━━━ DATA SHOWN

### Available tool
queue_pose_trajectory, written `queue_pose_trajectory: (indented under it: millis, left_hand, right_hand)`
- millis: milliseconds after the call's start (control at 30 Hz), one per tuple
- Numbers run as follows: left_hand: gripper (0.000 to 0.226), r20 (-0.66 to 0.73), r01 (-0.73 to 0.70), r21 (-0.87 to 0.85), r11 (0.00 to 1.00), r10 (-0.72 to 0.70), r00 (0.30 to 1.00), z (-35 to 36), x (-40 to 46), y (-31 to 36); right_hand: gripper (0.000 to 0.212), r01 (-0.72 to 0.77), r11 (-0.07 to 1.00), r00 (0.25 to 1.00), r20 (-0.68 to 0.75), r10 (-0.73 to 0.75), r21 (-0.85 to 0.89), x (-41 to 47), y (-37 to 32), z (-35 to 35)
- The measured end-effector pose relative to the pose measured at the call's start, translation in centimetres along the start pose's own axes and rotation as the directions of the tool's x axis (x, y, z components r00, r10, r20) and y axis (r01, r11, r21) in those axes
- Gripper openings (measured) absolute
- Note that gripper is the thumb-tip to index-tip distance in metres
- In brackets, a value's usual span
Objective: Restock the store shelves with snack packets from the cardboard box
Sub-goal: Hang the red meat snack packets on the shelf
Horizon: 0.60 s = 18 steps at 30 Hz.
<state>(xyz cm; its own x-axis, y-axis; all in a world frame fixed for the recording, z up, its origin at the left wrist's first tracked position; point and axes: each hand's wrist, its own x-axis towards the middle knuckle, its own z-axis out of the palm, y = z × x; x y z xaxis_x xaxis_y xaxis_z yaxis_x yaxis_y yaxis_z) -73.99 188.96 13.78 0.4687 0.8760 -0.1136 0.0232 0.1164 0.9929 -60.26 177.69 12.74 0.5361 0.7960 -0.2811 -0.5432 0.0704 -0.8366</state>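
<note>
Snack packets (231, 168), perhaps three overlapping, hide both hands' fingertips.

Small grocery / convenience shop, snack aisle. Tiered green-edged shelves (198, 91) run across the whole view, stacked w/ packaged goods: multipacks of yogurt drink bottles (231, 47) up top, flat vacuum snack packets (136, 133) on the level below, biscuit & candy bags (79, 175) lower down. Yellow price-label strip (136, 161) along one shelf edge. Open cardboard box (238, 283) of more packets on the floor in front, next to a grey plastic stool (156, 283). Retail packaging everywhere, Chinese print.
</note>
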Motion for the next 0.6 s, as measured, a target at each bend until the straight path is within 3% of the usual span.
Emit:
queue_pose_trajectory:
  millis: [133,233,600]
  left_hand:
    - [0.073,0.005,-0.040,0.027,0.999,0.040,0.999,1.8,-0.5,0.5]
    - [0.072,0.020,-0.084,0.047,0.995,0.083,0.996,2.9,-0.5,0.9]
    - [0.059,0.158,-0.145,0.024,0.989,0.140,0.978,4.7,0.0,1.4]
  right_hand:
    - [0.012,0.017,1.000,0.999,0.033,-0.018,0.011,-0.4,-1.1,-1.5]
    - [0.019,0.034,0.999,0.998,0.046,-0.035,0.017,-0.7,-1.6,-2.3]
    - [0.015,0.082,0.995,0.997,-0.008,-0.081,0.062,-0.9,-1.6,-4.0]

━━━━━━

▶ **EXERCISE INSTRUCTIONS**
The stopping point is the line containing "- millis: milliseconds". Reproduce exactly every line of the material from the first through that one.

▶ **TASK RESULT**
### Available tool
queue_pose_trajectory, written `queue_pose_trajectory: (indented under it: millis, left_hand, right_hand)`
- millis: milliseconds after the call's start (control at 30 Hz), one per tuple

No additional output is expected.